My Mum couldn't have helped me despite going to a grammar school herself. She hated it, the uniform, the hat, the indoor shoes, the cooking classes and needlework by hand. She left school at 15 which was the leaving age back then. She hated every second of school and I am not sure she even left with one qualification. My Dad on the other hand went to a technical college and got HND qualifications but he worked abroad for weeks at a time so was hardly home. Everything was left to school to teach us and I had no help with homework or revision. I got by and went to uni but I wished I had had the same support Dh had when he was growing up (middle class, SAHM)
So I did support my children with their homework but more on the how to research and how to put an answer together not the actual doing. School also taught the parents this too, we were invited into school with our children and sat through an elaborate play put on by the theatre students, honestly it was amazing. This was a state school. It was all about which source you could trust and why you should corroborate your sources.
Yes I knew what books they were studying for GCSE because again school invited us in, talked us through revision techniques, pointed out the important things of what sort of answers get the best marks. They made us do some of the work too that our children were doing. They provided all the revision books for free and used them in class alongside their work. The school was outstanding and had an incredible Progress 8 score. I also put scaffolding in place to enable them to succeed, if they forgot something I would ask how do you think you would remember it next time? Teaching them to solve their own problems never jumping in and telling them.
All this helicoptering just meant that Dh and I were a sounding board for things like A level choices and uni choices because we were the ones driving them to open days, looking over their spreadsheet of uni choices, grades. Both my children went to uni, both have excelled, Ds landed a graduate job all by himself, no input from us at all. It doesn't all mean your child is incapable of doing things by themselves. We are just here to talk to as both Dh and I went to uni.
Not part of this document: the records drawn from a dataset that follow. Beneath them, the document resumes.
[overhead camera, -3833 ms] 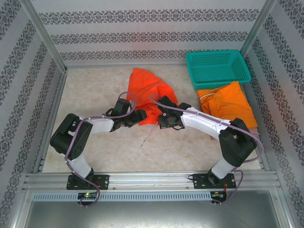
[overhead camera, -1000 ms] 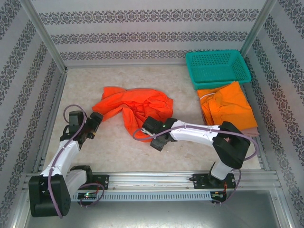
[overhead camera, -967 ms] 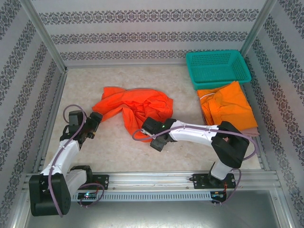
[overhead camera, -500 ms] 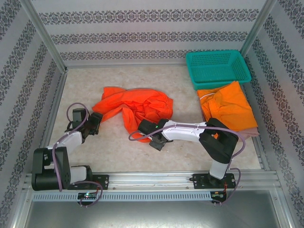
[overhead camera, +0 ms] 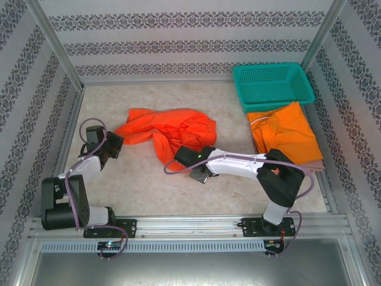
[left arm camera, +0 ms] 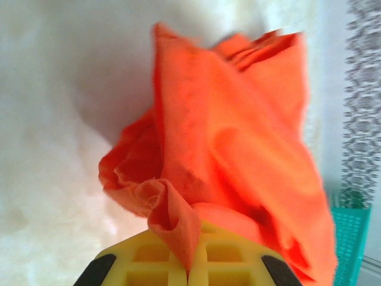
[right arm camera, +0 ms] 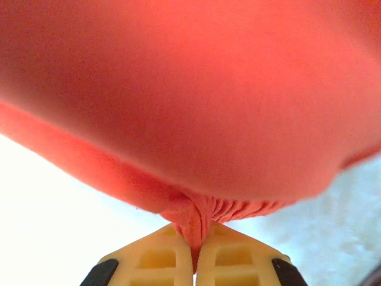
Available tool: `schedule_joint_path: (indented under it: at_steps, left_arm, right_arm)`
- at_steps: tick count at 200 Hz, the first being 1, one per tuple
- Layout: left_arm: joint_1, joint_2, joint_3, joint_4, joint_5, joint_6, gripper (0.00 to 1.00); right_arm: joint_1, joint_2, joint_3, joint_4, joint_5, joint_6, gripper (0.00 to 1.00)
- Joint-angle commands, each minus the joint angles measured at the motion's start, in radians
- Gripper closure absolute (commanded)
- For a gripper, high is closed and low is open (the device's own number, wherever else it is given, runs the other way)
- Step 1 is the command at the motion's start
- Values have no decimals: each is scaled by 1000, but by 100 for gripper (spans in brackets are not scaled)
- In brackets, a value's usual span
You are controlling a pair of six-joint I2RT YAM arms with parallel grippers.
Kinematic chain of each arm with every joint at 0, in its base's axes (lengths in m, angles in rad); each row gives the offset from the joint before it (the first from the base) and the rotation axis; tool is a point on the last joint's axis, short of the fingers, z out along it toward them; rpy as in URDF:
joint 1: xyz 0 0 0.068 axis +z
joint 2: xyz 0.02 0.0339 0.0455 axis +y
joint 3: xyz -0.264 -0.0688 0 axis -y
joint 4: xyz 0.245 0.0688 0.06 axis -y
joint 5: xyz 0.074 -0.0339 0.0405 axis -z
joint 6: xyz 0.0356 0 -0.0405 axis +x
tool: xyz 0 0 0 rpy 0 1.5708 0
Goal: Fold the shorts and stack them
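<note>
1. The large, crumpled bright red-orange cloth shorts (overhead camera: pixel 172 130) lie in the middle of the pale table (overhead camera: pixel 137 185).
2. The left hand (left arm camera: pixel 189 265) is clenched on a bunched edge at their left end.
3. The right hand (right arm camera: pixel 195 238) pinches their gathered near edge, its fingers pressed together on the cloth.
4. The orange cloth shorts (overhead camera: pixel 284 136) lie at the right, just in front of the teal plastic mesh basket (overhead camera: pixel 272 86).

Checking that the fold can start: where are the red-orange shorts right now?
In the top view the red-orange shorts lie crumpled mid-table, left of the orange shorts, pinched by the left tool and right tool.
</note>
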Motion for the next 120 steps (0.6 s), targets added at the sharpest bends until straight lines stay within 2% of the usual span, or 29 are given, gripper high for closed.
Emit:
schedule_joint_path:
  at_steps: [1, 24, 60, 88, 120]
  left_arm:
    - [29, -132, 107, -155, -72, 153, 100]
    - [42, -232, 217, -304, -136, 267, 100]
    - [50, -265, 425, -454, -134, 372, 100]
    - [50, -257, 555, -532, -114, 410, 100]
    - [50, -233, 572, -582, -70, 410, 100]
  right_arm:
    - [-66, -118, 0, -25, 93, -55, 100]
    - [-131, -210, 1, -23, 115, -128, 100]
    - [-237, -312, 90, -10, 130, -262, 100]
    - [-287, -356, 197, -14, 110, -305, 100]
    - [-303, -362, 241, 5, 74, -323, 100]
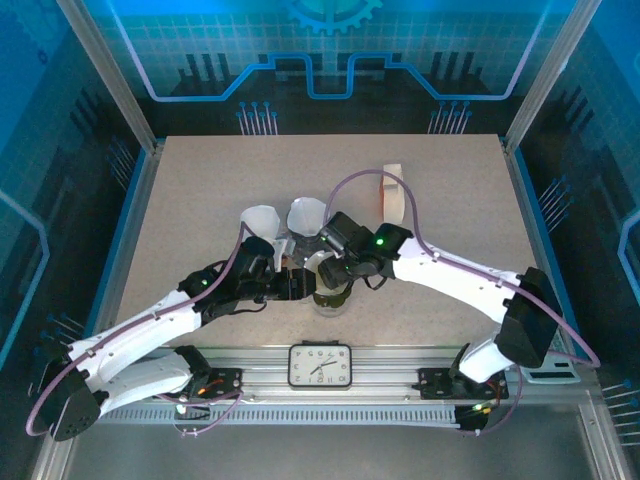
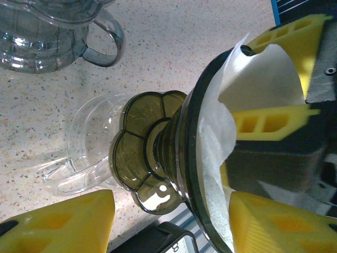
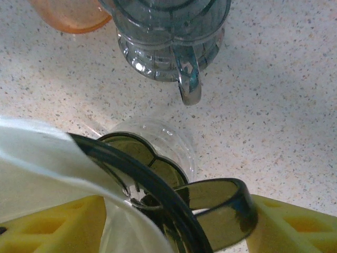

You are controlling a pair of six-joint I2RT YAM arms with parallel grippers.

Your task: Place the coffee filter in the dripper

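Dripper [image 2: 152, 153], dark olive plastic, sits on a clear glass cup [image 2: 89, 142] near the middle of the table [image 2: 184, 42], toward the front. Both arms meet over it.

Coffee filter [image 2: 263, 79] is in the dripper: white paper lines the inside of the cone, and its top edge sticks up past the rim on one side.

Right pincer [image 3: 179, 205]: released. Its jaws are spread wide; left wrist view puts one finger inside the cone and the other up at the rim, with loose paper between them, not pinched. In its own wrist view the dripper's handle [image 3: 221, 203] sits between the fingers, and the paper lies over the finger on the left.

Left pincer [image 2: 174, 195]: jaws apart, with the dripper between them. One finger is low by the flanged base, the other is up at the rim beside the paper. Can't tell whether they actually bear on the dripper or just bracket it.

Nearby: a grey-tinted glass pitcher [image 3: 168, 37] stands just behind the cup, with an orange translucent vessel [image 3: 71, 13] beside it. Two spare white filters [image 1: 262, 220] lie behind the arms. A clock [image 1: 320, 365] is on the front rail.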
Plus a lot of parents will have put their child through the 11+ probably with tutoring and then that school experience is probably very different from your average state school. Mine had mixed sets for language GCSE and it was a fucking disaster. Even though the school was incredible, this was hard for mine.
I turned to a specific teacher on MN for help and she was incredible. Some children are not mature enough to see the big picture, the playing field isn't level, there are parents paying huge amounts of money to ensure their child has a better and more rounded education than mine.